Set down the whole listing below exactly, without pictures.

SOURCE MATERIAL —
[Start of section]

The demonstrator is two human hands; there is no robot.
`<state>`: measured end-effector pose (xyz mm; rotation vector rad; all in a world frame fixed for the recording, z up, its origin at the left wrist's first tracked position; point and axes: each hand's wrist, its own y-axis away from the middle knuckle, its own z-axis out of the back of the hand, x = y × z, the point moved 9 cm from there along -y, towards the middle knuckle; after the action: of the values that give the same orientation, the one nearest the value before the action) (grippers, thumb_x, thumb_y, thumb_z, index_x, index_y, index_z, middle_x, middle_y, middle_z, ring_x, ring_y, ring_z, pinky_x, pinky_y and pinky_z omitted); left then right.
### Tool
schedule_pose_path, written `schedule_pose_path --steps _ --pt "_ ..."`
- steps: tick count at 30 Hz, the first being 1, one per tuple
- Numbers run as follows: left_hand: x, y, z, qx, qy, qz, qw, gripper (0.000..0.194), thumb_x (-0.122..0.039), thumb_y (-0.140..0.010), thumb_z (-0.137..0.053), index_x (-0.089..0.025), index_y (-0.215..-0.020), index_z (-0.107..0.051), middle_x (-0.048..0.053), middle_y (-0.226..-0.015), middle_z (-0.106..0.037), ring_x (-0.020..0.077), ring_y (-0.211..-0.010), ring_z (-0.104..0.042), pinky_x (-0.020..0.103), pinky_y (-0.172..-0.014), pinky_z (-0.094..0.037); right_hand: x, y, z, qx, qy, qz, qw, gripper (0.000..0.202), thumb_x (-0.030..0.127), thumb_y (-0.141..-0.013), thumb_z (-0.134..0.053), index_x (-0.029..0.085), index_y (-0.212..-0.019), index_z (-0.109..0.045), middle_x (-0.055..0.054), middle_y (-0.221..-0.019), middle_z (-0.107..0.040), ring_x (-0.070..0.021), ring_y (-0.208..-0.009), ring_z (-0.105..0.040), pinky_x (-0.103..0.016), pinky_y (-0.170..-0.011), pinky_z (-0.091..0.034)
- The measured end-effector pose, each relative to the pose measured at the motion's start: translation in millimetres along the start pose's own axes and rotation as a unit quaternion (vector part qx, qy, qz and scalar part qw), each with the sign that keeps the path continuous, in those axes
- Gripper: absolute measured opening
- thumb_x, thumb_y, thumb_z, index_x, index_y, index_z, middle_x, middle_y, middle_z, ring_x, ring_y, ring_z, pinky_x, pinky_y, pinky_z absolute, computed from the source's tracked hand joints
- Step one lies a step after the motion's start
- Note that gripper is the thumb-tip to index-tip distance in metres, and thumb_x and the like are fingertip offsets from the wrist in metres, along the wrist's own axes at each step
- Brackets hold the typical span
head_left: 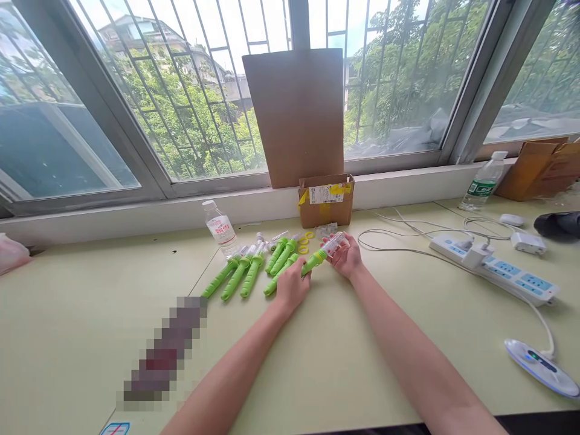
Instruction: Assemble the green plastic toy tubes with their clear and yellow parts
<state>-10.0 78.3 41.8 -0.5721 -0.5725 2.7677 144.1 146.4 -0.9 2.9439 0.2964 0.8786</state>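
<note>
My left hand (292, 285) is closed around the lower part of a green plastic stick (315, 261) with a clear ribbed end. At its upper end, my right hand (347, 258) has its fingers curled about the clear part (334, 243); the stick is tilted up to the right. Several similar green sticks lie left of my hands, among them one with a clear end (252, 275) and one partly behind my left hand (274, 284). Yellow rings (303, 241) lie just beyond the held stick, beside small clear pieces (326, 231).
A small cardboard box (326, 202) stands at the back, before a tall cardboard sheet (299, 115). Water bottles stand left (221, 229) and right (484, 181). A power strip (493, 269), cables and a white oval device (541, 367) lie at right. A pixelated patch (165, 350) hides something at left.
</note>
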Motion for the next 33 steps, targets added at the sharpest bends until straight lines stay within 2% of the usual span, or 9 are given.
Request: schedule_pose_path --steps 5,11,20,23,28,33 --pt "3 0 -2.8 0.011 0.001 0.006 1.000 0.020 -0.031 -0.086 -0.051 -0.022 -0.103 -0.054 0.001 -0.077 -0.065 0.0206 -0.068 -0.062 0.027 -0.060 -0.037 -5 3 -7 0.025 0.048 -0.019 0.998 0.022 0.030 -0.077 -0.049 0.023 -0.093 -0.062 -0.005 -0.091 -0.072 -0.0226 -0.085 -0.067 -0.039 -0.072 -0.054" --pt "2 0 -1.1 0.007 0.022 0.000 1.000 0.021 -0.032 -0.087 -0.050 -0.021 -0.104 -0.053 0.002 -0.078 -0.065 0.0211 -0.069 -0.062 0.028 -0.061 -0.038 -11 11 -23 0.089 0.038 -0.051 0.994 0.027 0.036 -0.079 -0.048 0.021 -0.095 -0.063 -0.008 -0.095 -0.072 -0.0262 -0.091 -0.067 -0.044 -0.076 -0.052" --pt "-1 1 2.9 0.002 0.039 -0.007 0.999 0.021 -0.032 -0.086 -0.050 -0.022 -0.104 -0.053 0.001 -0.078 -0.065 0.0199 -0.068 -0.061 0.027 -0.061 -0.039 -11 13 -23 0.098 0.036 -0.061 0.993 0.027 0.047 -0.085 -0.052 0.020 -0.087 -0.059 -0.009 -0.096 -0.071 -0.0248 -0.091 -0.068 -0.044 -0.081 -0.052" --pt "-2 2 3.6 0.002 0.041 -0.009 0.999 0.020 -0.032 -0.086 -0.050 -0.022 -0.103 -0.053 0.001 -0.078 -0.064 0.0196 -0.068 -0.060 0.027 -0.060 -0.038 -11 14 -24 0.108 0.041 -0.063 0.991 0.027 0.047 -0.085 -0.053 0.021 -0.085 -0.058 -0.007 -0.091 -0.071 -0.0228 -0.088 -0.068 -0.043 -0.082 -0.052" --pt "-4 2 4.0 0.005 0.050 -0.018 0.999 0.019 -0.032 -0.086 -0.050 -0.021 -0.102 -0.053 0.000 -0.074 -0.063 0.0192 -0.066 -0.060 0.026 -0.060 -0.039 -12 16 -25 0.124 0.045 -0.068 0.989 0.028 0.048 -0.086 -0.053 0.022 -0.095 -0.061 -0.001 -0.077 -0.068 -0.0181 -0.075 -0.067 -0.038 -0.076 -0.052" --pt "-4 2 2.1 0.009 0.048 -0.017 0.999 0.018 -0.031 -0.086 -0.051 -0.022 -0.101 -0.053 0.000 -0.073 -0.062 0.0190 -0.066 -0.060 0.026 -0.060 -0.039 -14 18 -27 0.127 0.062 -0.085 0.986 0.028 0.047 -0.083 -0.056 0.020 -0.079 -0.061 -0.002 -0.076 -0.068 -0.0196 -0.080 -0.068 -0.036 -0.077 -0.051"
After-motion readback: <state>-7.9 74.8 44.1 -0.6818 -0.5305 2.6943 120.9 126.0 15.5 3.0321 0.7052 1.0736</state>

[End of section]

TASK OUTPUT —
The demonstrator is two human hands; there is no robot.
`<state>`: measured end-effector pose (xyz mm; rotation vector rad; all in a world frame fixed for the recording, z up, its origin at the left wrist's first tracked position; point and axes: each hand's wrist, its own y-axis away from the middle knuckle, its own z-axis out of the back of the hand, x = y × z, the point moved 9 cm from there along -y, towards the middle knuckle; after the action: of the values that give the same orientation, the one nearest the value before the action) (grippers, thumb_x, thumb_y, thumb_z, index_x, index_y, index_z, middle_x, middle_y, middle_z, ring_x, ring_y, ring_z, pinky_x, pinky_y and pinky_z omitted); left then right.
### Tool
schedule_pose_path, written `schedule_pose_path --steps _ --pt "_ ..."`
- steps: tick count at 30 Hz, the first being 1, one per tuple
- Numbers run as follows: left_hand: x, y, z, qx, qy, qz, qw, gripper (0.000..0.194), thumb_x (-0.122..0.039), thumb_y (-0.140..0.010), thumb_z (-0.137..0.053), index_x (-0.089..0.025), index_y (-0.215..-0.020), index_z (-0.107..0.051), middle_x (-0.048..0.053), middle_y (-0.226..-0.015), middle_z (-0.106..0.037), ring_x (-0.020..0.077), ring_y (-0.211..-0.010), ring_z (-0.104..0.042), pinky_x (-0.020..0.103), pinky_y (-0.172..-0.014), pinky_z (-0.094..0.037); right_hand: x, y, z, qx, qy, qz, qw, gripper (0.000..0.202), thumb_x (-0.030..0.127), thumb_y (-0.141..-0.013), thumb_z (-0.134..0.053), index_x (-0.029..0.085), index_y (-0.212..-0.019), index_z (-0.109..0.045), middle_x (-0.055..0.054), middle_y (-0.221..-0.019), middle_z (-0.107..0.040), ring_x (-0.070..0.021), ring_y (-0.208..-0.009), ring_z (-0.105..0.040), pinky_x (-0.103..0.016), pinky_y (-0.170..-0.011), pinky_z (-0.091..0.034)
- The measured end-effector pose, each relative to the pose measured at the motion's start: translation in millimetres along the start pose's own axes and rotation as a unit quaternion (vector part qx, qy, qz and scalar part qw), each with the sign that keeps the path continuous, in those axes
- Gripper: absolute measured opening
- thumb_x, thumb_y, thumb_z, index_x, index_y, index_z, middle_x, middle_y, middle_z, ring_x, ring_y, ring_z, pinky_x, pinky_y, pinky_z absolute, computed from the source's tracked hand joints
- Step one lies a step after the motion's start
- Note that gripper is the thumb-tip to index-tip distance in metres, and thumb_x and the like are fingertip offsets from the wrist in metres, along the wrist's own axes at each step
- Brackets hold the typical span
head_left: 
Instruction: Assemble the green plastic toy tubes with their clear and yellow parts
<state>-10.0 78.3 41.8 -0.5721 -0.5725 2.7677 144.1 146.4 -0.9 2.9439 0.2964 0.8786</state>
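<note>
My left hand (292, 285) is closed around the lower part of a green plastic stick (315, 261) with a clear ribbed end. At its upper end, my right hand (347, 258) has its fingers curled about the clear part (334, 243); the stick is tilted up to the right. Several similar green sticks lie left of my hands, among them one with a clear end (252, 275) and one partly behind my left hand (274, 284). Yellow rings (303, 241) lie just beyond the held stick, beside small clear pieces (326, 231).
A small cardboard box (326, 202) stands at the back, before a tall cardboard sheet (299, 115). Water bottles stand left (221, 229) and right (484, 181). A power strip (493, 269), cables and a white oval device (541, 367) lie at right. A pixelated patch (165, 350) hides something at left.
</note>
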Motion for the next 33 steps, targets added at the sharpest bends until straight lines stay within 2% of the usual span, or 9 are given.
Request: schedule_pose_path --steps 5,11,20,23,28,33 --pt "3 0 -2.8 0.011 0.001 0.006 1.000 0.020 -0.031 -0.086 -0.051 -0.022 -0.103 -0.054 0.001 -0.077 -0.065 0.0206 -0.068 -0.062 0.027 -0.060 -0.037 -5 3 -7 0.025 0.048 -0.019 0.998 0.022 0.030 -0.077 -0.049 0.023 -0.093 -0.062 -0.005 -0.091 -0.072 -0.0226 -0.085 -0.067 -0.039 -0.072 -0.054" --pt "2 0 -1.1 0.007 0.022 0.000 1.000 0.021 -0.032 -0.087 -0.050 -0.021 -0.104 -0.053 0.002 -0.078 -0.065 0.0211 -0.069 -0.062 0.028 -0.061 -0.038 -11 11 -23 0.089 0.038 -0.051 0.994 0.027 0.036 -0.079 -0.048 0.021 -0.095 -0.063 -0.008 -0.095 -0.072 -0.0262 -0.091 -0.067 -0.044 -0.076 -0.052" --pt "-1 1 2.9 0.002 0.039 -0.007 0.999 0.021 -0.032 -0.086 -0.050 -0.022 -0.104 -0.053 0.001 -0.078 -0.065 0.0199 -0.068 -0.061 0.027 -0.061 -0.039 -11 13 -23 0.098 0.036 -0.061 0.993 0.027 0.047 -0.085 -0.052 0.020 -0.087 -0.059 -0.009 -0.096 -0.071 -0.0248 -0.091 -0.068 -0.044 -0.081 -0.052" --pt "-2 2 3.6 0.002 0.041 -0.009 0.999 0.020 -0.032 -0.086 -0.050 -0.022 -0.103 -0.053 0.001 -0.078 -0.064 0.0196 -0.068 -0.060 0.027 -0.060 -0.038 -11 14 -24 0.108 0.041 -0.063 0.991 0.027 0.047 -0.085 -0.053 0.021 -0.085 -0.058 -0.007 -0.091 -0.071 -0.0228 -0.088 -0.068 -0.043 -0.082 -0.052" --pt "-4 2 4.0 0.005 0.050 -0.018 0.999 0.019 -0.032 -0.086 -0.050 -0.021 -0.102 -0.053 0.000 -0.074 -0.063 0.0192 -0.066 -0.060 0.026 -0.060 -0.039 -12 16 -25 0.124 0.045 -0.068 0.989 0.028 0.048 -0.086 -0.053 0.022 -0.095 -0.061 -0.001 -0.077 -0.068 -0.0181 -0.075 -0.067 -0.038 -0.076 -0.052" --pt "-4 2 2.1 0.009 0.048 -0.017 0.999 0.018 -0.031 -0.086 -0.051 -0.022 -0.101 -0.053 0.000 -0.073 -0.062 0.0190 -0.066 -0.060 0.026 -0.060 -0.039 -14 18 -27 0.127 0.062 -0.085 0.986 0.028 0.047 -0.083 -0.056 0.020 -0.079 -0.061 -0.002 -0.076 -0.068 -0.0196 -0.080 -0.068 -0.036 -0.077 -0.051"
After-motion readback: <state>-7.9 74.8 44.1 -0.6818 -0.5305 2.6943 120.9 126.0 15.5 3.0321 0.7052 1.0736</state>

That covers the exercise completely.